* WORK TO COMPLETE:
Any picture in the listing is left out of the copy; all else is duplicated exactly.
SOURCE DATA below:
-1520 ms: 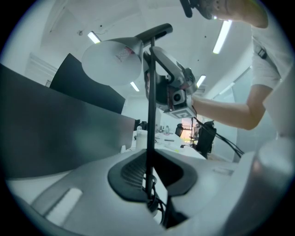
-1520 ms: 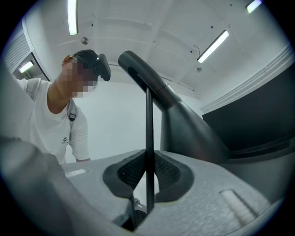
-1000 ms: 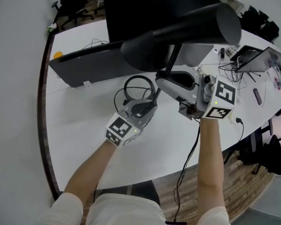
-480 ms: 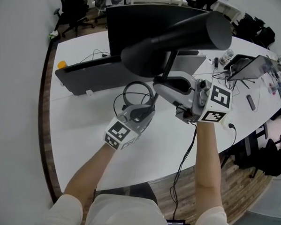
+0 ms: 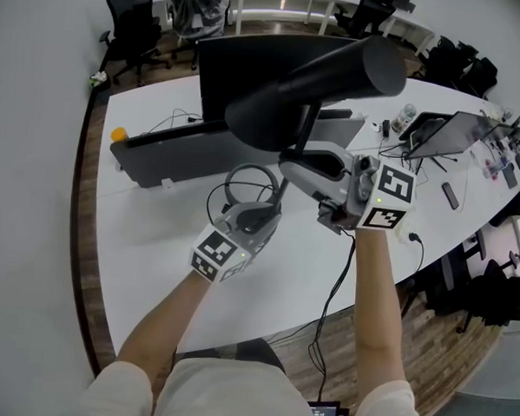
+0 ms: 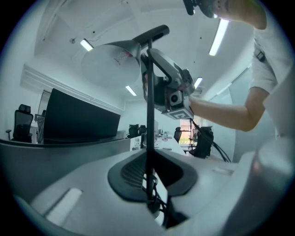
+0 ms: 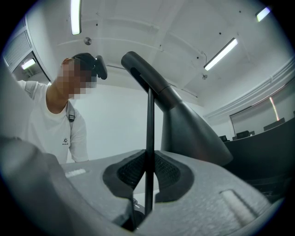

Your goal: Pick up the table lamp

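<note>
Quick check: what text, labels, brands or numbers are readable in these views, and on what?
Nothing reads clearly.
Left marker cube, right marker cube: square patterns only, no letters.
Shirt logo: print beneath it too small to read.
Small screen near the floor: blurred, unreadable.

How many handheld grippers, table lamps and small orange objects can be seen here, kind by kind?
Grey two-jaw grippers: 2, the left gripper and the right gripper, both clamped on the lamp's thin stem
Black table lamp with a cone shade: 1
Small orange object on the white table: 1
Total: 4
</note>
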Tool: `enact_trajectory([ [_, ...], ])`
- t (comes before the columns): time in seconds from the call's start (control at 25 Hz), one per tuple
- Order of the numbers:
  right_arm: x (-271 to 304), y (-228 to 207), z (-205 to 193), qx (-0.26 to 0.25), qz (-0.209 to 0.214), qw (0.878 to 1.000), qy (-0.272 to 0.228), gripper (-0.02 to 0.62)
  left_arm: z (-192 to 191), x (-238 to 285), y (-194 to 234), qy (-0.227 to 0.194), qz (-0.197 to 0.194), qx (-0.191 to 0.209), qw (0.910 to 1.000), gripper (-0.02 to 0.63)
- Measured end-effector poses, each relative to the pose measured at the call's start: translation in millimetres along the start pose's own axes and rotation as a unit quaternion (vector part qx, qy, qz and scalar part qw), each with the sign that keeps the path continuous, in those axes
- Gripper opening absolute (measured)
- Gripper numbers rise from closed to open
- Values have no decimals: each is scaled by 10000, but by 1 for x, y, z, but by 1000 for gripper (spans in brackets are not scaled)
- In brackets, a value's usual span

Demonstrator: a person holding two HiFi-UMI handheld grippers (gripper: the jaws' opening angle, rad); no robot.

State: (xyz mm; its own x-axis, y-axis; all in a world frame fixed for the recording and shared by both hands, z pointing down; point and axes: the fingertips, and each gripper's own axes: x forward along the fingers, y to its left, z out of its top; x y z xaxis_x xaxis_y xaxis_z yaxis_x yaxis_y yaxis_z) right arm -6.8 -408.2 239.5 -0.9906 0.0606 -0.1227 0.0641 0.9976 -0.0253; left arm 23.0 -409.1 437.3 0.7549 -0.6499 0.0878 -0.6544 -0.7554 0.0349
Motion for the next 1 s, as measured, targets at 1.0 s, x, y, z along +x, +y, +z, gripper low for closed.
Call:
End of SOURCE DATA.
* RESPONSE:
-1520 ms: 
-1520 ms: 
-1000 ms: 
-480 ms: 
+0 ms: 
+0 ms: 
+0 ms: 

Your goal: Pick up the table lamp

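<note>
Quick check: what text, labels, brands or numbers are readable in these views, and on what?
Nothing reads clearly.
Left marker cube, right marker cube: square patterns only, no letters.
Shirt logo: print beneath it too small to read.
Small screen near the floor: blurred, unreadable.

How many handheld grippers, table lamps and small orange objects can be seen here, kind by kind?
Grey two-jaw grippers: 2, the left gripper and the right gripper, both clamped on the lamp's thin stem
Black table lamp with a cone shade: 1
Small orange object on the white table: 1
Total: 4
</note>
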Tool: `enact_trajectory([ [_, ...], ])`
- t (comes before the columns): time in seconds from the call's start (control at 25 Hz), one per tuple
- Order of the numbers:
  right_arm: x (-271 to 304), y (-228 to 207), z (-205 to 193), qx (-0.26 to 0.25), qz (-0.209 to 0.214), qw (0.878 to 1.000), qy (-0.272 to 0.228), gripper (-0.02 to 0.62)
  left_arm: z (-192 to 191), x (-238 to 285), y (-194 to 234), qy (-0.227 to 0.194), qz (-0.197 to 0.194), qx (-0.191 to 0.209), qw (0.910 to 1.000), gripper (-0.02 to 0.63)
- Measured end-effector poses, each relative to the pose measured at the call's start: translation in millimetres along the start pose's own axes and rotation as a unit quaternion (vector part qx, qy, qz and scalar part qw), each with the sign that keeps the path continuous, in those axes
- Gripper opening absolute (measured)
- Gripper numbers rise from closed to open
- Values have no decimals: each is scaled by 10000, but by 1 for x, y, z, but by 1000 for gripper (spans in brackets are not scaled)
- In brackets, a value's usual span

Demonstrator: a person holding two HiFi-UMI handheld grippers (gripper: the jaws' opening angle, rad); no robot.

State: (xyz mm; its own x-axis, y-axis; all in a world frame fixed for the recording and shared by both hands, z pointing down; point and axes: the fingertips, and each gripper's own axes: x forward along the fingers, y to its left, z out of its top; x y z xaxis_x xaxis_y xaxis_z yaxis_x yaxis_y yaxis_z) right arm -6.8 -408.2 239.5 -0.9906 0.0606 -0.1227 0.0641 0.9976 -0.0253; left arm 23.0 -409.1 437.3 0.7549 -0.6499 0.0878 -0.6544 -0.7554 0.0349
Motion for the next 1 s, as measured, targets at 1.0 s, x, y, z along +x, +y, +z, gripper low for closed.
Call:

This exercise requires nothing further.